Please return each line of the listing exactly as given.

(INFORMATION SHOWN)

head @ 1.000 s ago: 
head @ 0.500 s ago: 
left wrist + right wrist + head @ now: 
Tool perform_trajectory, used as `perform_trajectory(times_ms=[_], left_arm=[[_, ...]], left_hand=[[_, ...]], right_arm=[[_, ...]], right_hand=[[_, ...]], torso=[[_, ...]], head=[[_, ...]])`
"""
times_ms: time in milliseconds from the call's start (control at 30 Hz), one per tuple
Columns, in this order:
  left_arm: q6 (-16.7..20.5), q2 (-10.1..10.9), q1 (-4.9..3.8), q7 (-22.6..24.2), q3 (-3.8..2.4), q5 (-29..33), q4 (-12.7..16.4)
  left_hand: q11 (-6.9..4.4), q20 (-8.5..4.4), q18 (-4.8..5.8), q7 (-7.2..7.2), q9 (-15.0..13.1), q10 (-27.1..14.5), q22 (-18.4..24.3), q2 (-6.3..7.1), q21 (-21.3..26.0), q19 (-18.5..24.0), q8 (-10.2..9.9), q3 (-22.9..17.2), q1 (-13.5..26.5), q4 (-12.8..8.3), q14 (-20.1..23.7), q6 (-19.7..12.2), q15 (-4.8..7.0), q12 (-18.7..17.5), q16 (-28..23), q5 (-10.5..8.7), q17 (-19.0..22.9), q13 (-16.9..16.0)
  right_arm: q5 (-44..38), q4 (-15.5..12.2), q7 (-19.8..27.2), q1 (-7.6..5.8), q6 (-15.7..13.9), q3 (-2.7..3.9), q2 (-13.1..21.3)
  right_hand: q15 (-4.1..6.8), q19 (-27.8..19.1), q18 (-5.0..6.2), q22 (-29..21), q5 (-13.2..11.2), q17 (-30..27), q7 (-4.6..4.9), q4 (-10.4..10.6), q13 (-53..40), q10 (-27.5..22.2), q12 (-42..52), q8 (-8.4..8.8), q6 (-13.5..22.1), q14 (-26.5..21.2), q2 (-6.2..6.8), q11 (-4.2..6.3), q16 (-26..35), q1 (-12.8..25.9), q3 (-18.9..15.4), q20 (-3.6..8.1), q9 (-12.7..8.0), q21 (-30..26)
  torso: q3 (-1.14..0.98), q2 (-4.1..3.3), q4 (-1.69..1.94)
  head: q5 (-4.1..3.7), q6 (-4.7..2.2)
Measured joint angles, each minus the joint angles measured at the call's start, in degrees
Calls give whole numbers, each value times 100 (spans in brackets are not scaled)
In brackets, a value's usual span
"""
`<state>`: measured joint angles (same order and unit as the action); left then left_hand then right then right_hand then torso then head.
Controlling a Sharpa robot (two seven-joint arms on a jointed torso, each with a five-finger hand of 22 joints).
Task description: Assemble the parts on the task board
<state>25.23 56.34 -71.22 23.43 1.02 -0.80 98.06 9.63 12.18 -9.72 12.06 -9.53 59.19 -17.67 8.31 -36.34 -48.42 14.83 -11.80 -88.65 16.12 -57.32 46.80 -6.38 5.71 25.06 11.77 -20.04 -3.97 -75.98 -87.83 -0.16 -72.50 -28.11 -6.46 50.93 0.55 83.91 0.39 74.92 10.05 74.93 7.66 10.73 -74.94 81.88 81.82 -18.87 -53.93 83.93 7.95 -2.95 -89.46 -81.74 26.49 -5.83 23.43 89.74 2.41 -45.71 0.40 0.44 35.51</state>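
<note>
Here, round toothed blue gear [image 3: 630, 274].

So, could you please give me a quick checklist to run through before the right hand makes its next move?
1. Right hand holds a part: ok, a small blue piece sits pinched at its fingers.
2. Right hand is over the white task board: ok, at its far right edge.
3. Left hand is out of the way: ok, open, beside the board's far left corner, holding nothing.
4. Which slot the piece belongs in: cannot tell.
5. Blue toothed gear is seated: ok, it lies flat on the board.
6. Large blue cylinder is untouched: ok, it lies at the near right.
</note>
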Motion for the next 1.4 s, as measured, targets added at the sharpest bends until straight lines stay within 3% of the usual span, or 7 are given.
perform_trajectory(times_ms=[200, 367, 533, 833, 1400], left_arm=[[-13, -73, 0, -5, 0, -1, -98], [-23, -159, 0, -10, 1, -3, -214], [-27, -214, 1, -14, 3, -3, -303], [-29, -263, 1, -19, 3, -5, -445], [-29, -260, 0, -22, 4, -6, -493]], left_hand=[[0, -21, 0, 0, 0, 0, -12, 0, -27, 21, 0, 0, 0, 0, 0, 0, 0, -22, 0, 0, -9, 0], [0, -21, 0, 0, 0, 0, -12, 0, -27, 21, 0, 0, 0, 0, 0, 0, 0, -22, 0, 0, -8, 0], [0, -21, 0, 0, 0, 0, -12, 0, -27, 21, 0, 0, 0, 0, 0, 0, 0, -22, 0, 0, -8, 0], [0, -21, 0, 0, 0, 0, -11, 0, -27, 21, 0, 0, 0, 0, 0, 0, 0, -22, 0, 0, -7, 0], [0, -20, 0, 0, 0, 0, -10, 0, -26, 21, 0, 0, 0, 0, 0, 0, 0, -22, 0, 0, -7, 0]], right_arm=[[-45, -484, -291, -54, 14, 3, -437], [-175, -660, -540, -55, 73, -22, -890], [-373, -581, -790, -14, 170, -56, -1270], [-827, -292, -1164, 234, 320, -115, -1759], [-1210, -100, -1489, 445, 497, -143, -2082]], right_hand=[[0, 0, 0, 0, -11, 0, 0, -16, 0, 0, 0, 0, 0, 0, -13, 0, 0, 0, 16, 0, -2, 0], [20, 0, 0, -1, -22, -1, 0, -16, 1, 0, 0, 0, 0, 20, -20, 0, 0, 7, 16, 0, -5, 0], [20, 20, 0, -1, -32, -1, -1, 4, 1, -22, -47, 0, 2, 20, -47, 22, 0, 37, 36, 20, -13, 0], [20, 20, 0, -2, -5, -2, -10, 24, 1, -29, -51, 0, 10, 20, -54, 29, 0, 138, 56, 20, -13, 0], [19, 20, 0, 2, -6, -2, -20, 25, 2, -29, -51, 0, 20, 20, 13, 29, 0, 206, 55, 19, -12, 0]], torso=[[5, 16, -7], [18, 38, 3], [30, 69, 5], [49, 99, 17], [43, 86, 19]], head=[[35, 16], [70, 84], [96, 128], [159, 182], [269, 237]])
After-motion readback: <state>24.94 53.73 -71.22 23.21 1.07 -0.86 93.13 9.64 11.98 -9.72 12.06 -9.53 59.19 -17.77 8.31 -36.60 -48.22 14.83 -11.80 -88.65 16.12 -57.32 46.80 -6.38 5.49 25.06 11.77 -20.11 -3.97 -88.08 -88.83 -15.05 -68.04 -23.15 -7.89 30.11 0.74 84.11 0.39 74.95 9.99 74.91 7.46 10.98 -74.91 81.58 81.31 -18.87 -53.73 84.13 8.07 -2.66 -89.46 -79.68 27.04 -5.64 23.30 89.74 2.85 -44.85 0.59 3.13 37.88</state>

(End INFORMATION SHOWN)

● EXERCISE RESPONSE:
head @ 1.000 s ago: 
head @ 0.500 s ago: 
left wrist + right wrist + head @ now: 
Tool perform_trajectory, used as `perform_trajectory(times_ms=[_], left_arm=[[_, ...]], left_hand=[[_, ...]], right_arm=[[_, ...]], right_hand=[[_, ...]], torso=[[_, ...]], head=[[_, ...]])`
"""
times_ms: time in milliseconds from the call's start (control at 30 Hz), one per tuple
Columns, in this order:
  left_arm: q6 (-16.7..20.5), q2 (-10.1..10.9), q1 (-4.9..3.8), q7 (-22.6..24.2), q3 (-3.8..2.4), q5 (-29..33), q4 (-12.7..16.4)
  left_hand: q11 (-6.9..4.4), q20 (-8.5..4.4), q18 (-4.8..5.8), q7 (-7.2..7.2), q9 (-15.0..13.1), q10 (-27.1..14.5), q22 (-18.4..24.3), q2 (-6.3..7.1), q21 (-21.3..26.0), q19 (-18.5..24.0), q8 (-10.2..9.9), q3 (-22.9..17.2), q1 (-13.5..26.5), q4 (-12.8..8.3), q14 (-20.1..23.7), q6 (-19.7..12.2), q15 (-4.8..7.0), q12 (-18.7..17.5), q16 (-28..23), q5 (-10.5..8.7), q17 (-19.0..22.9), q13 (-16.9..16.0)
  right_arm: q5 (-44..38), q4 (-15.5..12.2), q7 (-19.8..27.2), q1 (-7.6..5.8), q6 (-15.7..13.9), q3 (-2.7..3.9), q2 (-13.1..21.3)
  right_hand: q15 (-4.1..6.8), q19 (-27.8..19.1), q18 (-5.0..6.2), q22 (-29..21), q5 (-13.2..11.2), q17 (-30..27), q7 (-4.6..4.9), q4 (-10.4..10.6), q13 (-53..40), q10 (-27.5..22.2), q12 (-42..52), q8 (-8.4..8.8), q6 (-13.5..22.1), q14 (-26.5..21.2), q2 (-6.2..6.8), q11 (-4.2..6.3), q16 (-26..35), q1 (-12.8..25.9), q3 (-18.9..15.4), q20 (-3.6..8.1), q9 (-12.7..8.0), q21 (-30..26)
  torso: q3 (-1.14..0.98), q2 (-4.1..3.3), q4 (-1.69..1.94)
  head: q5 (-4.1..3.7), q6 (-4.7..2.2)
Measured joint angles, each minus the joint angles measured at the call's start, in degrees
Calls give whole numbers, each value times 100 (spans in brackets are not scaled)
In brackets, a value's usual span
"""
`<state>`: measured joint angles (same order and unit as the action); left then left_hand then right then right_hand then torso then head.
Controlling a Sharpa robot (two seven-joint arms on a jointed torso, each with a five-finger hand of 22 joints).
Task description: Assemble the parts on the task board
<state>25.23 56.34 -71.22 23.43 1.02 -0.80 98.06 9.63 12.18 -9.72 12.06 -9.53 59.19 -17.67 8.31 -36.34 -48.42 14.83 -11.80 -88.65 16.12 -57.32 46.80 -6.38 5.71 25.06 11.77 -20.04 -3.97 -75.98 -87.83 -0.16 -72.50 -28.11 -6.46 50.93 0.55 83.91 0.39 74.92 10.05 74.93 7.66 10.73 -74.94 81.88 81.82 -18.87 -53.93 83.93 7.95 -2.95 -89.46 -81.74 26.49 -5.83 23.43 89.74 2.41 -45.71 0.40 0.44 35.51</state>
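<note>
Here, round toothed blue gear [image 3: 630, 274].

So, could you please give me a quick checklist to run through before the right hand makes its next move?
1. Right hand holds a part: ok, a small blue piece sits pinched at its fingers.
2. Right hand is over the white task board: ok, at its far right edge.
3. Left hand is out of the way: ok, open, beside the board's far left corner, holding nothing.
4. Which slot the piece belongs in: cannot tell.
5. Blue toothed gear is seated: ok, it lies flat on the board.
6. Large blue cylinder is untouched: ok, it lies at the near right.
</note>
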Motion for the next 1.4 s, as measured, targets added at the sharpest bends until straight lines stay within 3% of the usual span, or 7 are given.
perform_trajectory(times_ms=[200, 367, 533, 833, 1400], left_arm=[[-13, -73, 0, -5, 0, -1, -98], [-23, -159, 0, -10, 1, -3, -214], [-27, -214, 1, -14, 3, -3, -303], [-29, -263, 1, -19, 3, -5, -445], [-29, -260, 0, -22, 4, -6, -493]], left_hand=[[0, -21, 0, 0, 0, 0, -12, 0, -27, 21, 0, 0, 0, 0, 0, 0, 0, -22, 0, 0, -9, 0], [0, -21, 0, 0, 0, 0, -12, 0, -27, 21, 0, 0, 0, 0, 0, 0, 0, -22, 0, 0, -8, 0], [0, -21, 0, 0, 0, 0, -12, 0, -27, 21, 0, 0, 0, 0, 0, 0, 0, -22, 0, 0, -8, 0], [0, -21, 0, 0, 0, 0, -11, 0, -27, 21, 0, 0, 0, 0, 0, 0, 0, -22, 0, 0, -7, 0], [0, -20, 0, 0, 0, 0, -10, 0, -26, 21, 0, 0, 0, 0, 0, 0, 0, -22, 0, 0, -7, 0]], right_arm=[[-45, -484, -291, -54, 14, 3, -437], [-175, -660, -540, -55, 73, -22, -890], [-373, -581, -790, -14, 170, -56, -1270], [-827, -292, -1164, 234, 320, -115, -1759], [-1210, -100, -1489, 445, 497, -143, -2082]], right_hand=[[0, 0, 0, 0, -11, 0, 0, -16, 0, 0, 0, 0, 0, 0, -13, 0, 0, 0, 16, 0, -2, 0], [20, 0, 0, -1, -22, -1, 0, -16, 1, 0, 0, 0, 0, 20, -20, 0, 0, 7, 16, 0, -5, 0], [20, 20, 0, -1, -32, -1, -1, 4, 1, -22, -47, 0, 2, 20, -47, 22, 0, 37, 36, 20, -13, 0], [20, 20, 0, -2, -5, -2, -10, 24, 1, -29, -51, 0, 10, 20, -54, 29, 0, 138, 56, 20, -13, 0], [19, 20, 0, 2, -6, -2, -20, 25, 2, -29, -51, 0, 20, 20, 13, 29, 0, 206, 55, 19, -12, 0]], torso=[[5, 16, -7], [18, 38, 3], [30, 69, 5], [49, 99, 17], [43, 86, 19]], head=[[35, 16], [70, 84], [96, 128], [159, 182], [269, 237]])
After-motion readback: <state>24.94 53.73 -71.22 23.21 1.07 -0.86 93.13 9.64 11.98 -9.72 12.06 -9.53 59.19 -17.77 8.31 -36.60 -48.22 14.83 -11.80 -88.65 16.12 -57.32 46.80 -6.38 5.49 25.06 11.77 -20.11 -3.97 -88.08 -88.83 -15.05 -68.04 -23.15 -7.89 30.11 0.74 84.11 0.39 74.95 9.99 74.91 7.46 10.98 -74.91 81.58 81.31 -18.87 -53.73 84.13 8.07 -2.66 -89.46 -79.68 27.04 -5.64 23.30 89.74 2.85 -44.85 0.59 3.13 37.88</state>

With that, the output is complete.